Mistrzostwa Polski w skokach. Historyczny lot Stocha

Kamil Stoch zdobył wczoraj tytuł mistrza Polski, bijąc w drugiej serii rekord Wielkiej Krokwi lotem na 141,5 m. Nie był to jednak najdłuższy skok dnia.

- Ten rok nauczył mnie pokory - mówił Stoch w TVP po zwycięstwie w mistrzostwach Polski. - Nie ma co się rozczulać nad sobą, są ludzie w gorszej sytuacji. Operacja sprawiła, że straciłem jedną trzecią sezonu, ale wróciłem na skocznię mocniejszy. I pełen nowych doświadczeń. Awansując na 9. miejsce w klasyfikacji generalnej Pucharu Świata, udowodniłem sobie, że wciąż mogę rywalizować z najlepszymi. Dlatego tego roku nie nazwę pechowym, wygrałem konkurs w Zakopanem, zdobyłem brąz w drużynie na mistrzostwach świata w Falun. I choć nie były one takie, jak bym chciał, nie płaczę, ale walczę dalej.

We wtorek Stoch dokonał rzeczy niecodziennej. Skacząc z ósmej belki, poprawił o metr rekord Wielkiej Krokwi należący od pięciu lat do czterokrotnego mistrza igrzysk Simona Ammanna. Nie był to jednak najdłuższy skok dnia, bo wcześniej Klemens Murańka startujący z belki numer 12 poszybował na odległość 144 m. Nie potrafił jednak wytrzymać uderzenia przy lądowaniu, podparł się ręką, więc rekord nie mógł zostać uznany. Sędziowie skrócili rozbieg o dwie belki.

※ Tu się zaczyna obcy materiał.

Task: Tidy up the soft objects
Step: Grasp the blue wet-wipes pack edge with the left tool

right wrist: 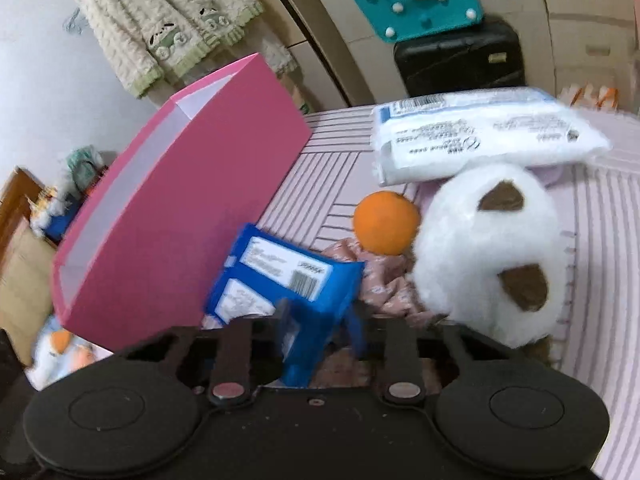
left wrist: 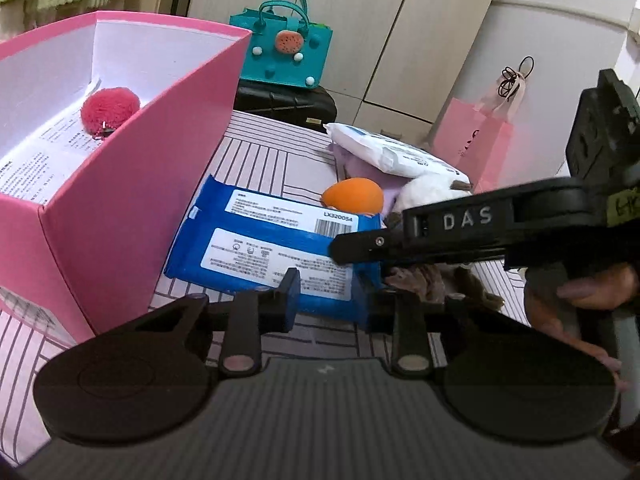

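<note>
In the left wrist view, the blue wipes pack (left wrist: 276,240) lies flat on the striped pink bedcover (left wrist: 256,148), just beside the open pink box (left wrist: 132,184), which already holds a red pompom (left wrist: 110,109). The left gripper (left wrist: 334,296) has its jaws drawn close on the pack's near edge, one finger planted on the white label and the other at the right corner, so the film looks pinched between them. The right gripper (left wrist: 360,246) reaches in from the right across the same corner. Behind lie an orange sponge (left wrist: 352,198), a white plush (left wrist: 428,190) and a white packet (left wrist: 392,152). The pack looks light and floppy, its film slick (a crimped seam would likely hold better than the smooth face), so it may sag from one edge. In the right wrist view, the pack (right wrist: 280,280) stands tilted, its lower corner clamped in the right gripper (right wrist: 320,332), whose jaws are closed on it. The box (right wrist: 192,208) sits to its left, the sponge (right wrist: 386,222) and plush (right wrist: 488,256) to its right, with crumpled pinkish cloth (right wrist: 384,288) beneath.
</note>
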Available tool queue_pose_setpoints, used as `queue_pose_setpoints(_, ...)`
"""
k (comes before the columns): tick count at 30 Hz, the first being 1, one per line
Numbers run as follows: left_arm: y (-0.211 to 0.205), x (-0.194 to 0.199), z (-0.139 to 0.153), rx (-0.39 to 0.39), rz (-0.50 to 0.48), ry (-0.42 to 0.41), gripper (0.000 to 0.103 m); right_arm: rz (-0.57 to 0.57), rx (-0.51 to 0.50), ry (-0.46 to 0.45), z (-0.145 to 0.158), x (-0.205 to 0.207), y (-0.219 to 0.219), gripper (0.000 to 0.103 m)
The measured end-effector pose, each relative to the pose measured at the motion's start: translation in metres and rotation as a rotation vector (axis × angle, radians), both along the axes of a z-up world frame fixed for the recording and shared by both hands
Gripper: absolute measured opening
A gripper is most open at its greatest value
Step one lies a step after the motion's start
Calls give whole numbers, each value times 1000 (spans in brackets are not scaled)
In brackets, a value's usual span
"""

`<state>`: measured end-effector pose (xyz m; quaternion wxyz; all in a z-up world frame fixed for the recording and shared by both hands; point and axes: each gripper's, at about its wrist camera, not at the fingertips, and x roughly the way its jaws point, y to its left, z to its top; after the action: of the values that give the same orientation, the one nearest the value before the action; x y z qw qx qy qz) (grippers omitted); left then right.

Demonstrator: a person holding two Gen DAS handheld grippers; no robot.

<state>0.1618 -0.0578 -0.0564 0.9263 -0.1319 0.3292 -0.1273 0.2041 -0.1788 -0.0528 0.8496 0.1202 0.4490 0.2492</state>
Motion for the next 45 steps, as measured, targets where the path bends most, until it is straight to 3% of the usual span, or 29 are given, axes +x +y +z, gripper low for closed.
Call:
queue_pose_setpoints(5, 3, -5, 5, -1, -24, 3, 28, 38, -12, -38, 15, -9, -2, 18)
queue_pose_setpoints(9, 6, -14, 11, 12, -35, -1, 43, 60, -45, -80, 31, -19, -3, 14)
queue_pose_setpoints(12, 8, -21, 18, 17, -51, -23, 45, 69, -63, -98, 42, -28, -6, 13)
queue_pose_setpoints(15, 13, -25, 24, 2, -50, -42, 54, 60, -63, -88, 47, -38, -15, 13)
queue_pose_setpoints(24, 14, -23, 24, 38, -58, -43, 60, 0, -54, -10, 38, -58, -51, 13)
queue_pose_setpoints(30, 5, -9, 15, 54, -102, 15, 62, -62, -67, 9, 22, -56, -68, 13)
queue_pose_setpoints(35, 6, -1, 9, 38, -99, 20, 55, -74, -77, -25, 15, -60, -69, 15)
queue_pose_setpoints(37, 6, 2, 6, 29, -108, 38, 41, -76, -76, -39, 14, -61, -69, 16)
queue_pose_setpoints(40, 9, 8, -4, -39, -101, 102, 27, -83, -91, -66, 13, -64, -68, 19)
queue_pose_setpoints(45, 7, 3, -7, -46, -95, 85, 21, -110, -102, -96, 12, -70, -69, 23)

Warunki wietrzne były tak dobre, że Krzysztof Biegun uzyskał 140,5 m. I choć wylądował na obie nogi, skok ustał, wyrównując rekord Ammanna. Sędziowie znów obniżyli belkę, ale Piotr Żyła osiągnął 141,5 m. On także podparł się ręką przy lądowaniu i znów rozbieg został skrócony.

Najlepsi po pierwszej serii skoczkowie - 19-letni Andrzej Stękała, Stoch i prowadzący Dawid Kubacki - skakali z ósmej platformy. Rewelacyjny Stękała skoczył dobrze i zapewnił sobie medal. Stoch okazał się klasą dla siebie. Osiągnął niebotyczną notę 310,5 pkt, wyprzedzając młodego rywala aż o 38,6 pkt. Kubacki zaprzepaścił szansę - uzyskał zaledwie 104 m, spadł na dziewiątą pozycję. Tak jak przez cały sezon, tak i w ostatnich zawodach nie poradził sobie z presją. Dlatego podjął decyzję, by wrócić do pracy z psychologiem.

Wtorkowe mistrzostwa Polski w Zakopanem - czyli ostatnie zawody tej zimy - nie zgromadziły więcej niż tysiąc kibiców pod Wielką Krokwią, ale festiwal lotów poza granicę 140 m sprawił, że były pasjonujące.

- Jeszcze cały się trzęsę, dawno nie czułem takiej frajdy na skoczni - opowiadał Murańka po skoku na 144 m, mimo iż zajął dopiero siódme miejsce. Brązowy medal zdobył broniący tytułu Żyła i on po raz pierwszy w życiu w Zakopanem skoczył aż tak daleko.

Wyniki mistrzostw Polski. 1. Kamil Stoch (129,0 i 141,5) 310,1 pkt; 2. Andrzej Stękała (127,0 i 124,0) 271,5; 3. Piotr Żyła (121,5 i 141,5) 267,3; 4. Jakub Kot (121,0 i 129,0) 260,6; 5. Krzysztof Biegun (116,5 i 140,5) 251,6; 6. Maciej Kot (121,0 i 123,5) 247,2; 7. Klemens Murańka (116,5 i 144,0) 241,4; 8. Andrzej Zapotoczny (120,5 i 119,5) 237,6; 9. Dawid Kubacki (129,5 i 104,0) 235,8; 10. Tomasz Byrt (118,5 i 120,5) 235,3.